Of all the previous techniques, the most used are mammography and ultrasound. If there is any doubt, which is not settled with these two, the other is used. Nothing is better than the other but each is the body area in a different way.
Biopsy
Once detected the tumor in one or more of the above techniques, you must perform a biopsy to confirm the diagnosis. There are several types of biopsies according to the technique used:
Fine needle aspiration biopsy (FNAB) is the introduction of a needle to the tumor area, while the physician palpated the mass. If the body can not feel, you can perform this technique using ultrasound to locate the needle in the exact site where the mass. After the fluid is removed with the needle.
If the liquid is clear, it is more likely to be a benign cyst, but may also be that the fluid is cloudy or blood and the tumor is benign. If the mass is solid, small fragments of the extracted tissue.
Microscopic analysis of this sample (both fluid and tissue) which will determine whether benign or cancerous.
Sometimes the result may not be satisfactory to the doctor, what is claimed by another type of biopsy or follow-up the patient.
Surgical biopsy: is sometimes used in surgery to remove part or all of the mass in the operating room for subsequent microscopic examination.
When you remove a part of the fabric is called incisional biopsy. This usually takes place in very large tumors. Excisional biopsy is one in which it was removed around the tumor or suspicious area, the margin around the tumor but have normal appearance.
Radio biopsy or surgical biopsy localization mammography: is used when the body can not be felt and displayed through mammography. The technique is to locate the tumor through several mammograms and introducing a needle into the exact area where the mass in the breast. You can leave a mark through the needle or PAC makes a fine wire that will guide the surgeon later.
There is talk of biopsies in one or two times, depending on whether surgery is performed at the time of biopsy or awaiting results of the microscopic analysis, and a few days after the biopsy, tumor excision was performed and Breast resection. The advantage of the time a biopsy is only performed a surgery, but the disadvantage is that women, when entering the operating room, not sure if you have cancer and if you are going out with a mastectomy, so that the stress is very strong.
With biopsy in two days, the patient has more time to take on your situation, be calm and a biopsy done to check with your doctor any questions you have prior to the intervention. Once extracted by tissue biopsy, the pathologist examine the sample and determine the stage of the tumor and its ability to spread rapidly.

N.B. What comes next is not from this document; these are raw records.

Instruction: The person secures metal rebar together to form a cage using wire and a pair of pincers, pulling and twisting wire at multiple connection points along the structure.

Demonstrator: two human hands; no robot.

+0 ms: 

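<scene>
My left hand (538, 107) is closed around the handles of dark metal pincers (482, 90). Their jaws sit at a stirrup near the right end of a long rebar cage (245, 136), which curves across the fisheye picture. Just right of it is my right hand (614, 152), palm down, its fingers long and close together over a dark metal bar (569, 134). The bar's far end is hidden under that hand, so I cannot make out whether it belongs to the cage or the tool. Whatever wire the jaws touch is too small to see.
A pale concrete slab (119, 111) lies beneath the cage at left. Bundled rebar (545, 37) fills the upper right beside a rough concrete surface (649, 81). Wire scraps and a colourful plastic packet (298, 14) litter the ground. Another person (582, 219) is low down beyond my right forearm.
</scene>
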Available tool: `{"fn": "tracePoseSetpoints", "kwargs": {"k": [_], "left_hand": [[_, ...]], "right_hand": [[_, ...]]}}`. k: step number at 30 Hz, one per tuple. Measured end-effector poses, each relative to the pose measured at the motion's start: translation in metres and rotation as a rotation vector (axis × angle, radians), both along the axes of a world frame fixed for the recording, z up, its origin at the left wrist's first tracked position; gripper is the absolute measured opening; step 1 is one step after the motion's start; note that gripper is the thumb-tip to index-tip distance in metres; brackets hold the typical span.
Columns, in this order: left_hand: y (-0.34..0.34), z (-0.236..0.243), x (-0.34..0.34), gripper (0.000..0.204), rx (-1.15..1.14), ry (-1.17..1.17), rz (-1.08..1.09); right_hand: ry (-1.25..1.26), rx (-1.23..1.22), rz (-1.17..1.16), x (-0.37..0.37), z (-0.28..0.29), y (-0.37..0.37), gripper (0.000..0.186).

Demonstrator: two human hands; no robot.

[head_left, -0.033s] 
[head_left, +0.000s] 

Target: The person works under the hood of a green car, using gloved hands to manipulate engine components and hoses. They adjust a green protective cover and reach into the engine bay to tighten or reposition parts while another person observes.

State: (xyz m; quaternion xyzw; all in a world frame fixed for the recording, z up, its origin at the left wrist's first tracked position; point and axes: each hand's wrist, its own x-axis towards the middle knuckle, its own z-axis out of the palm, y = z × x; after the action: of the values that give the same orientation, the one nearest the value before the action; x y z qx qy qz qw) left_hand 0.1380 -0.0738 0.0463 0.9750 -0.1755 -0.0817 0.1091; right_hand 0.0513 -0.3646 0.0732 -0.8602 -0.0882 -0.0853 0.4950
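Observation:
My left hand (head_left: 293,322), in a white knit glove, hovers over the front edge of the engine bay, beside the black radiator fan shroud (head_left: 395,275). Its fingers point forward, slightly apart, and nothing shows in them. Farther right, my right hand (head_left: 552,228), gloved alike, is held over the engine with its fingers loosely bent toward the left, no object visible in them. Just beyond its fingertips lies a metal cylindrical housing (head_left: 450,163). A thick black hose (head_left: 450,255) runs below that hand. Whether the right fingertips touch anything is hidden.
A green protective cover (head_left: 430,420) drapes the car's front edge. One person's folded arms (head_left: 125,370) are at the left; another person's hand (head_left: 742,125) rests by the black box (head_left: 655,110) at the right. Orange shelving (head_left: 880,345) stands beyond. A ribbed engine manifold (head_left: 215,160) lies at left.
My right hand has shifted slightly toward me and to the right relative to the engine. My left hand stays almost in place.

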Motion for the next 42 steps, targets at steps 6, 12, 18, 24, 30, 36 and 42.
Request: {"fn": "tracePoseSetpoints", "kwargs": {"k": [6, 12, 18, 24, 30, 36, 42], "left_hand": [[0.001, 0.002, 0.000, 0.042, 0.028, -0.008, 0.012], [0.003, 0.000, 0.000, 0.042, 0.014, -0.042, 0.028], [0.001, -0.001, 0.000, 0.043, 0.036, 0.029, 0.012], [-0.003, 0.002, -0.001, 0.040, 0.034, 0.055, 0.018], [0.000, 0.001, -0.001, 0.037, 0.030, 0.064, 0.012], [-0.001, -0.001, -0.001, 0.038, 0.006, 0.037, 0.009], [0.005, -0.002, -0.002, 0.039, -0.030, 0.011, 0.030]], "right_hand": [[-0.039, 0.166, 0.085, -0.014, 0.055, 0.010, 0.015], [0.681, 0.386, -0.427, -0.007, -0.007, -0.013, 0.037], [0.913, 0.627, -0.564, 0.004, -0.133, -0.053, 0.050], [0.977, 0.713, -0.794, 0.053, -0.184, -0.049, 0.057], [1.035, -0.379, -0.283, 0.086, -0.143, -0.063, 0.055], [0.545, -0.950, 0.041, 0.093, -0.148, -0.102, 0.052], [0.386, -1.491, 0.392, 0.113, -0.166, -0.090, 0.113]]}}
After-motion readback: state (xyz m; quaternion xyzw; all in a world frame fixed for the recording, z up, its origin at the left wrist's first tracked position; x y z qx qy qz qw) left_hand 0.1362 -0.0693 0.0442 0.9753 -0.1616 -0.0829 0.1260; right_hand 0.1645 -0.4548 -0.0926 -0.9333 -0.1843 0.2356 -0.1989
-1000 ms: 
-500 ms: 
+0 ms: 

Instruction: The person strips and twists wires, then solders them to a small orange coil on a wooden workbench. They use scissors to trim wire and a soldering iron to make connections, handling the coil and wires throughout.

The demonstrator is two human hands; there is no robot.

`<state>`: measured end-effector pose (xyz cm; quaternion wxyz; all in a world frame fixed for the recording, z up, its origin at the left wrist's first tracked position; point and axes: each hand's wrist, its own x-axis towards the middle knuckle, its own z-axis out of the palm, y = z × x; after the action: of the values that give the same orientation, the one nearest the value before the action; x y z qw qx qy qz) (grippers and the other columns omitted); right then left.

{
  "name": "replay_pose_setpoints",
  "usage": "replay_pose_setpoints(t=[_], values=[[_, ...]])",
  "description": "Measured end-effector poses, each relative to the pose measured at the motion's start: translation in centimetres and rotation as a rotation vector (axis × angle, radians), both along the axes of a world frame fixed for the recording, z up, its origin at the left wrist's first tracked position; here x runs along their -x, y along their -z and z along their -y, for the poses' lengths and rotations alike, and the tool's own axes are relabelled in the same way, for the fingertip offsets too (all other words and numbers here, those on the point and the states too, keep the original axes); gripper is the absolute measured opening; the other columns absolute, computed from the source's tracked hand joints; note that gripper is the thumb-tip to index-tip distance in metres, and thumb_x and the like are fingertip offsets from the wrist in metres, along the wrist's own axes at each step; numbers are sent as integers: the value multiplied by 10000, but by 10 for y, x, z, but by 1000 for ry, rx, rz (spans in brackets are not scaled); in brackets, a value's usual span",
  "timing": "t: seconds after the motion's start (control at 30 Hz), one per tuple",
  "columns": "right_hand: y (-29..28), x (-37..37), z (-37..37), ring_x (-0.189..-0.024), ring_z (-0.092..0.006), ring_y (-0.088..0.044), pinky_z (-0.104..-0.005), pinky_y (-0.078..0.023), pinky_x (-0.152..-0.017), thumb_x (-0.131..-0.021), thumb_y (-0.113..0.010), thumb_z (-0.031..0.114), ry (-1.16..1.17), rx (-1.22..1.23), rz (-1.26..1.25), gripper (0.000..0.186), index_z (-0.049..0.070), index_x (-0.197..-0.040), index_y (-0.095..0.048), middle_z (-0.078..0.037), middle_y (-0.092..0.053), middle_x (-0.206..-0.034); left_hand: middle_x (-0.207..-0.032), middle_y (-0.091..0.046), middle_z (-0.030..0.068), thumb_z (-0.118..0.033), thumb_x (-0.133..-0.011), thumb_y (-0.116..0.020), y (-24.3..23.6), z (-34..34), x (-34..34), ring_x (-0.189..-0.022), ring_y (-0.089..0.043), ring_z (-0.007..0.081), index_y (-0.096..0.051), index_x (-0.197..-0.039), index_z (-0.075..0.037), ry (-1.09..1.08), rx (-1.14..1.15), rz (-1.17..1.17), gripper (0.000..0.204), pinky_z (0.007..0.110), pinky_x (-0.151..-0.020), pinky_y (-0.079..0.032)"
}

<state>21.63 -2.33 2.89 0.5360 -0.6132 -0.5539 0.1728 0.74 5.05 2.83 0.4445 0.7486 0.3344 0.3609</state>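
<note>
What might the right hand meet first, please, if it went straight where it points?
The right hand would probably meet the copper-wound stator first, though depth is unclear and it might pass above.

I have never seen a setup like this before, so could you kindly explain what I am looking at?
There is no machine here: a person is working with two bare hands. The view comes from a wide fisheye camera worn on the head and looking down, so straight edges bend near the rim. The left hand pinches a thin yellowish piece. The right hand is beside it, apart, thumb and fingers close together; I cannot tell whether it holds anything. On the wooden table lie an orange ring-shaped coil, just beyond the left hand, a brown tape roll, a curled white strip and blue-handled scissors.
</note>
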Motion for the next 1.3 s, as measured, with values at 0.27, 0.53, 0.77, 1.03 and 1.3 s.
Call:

The waiting time for the results of the biopsy varied depending on whether you are in a time or two. If at one time, the tissue removed is frozen, is laminated and can be seen by microscope. The result will take about 15-20 minutes. If done in two stages, the result will take seven to 10 days.
Cancers consist of more primitive cells (not differentiated) or those with a large number of dividing cells are usually more severe. This suggests that a scan to determine if any other body part is affected. The evidence will include:
chest radiograph to rule out a lung hemorrhage, abdominal ultrasound to evaluate the liver, bone scan and blood tests to assess the proper role marrow, liver and kidney. In addition, the Department of Pathology, the pathologist will examine a number of molecular factors in the tumor:
Estrogen and progesterone receptors: through the biopsy tumor tissue was analyzed whether the tumor cells have receptors, which are molecules that recognize hormones (estrogen and progesterone). Both healthy cells as the tumor may have these receptors. Those tumors that contain these receptors are termed ER-positive and PR-positive and have a better prognosis than the negative, and more likely to respond to hormonal therapy.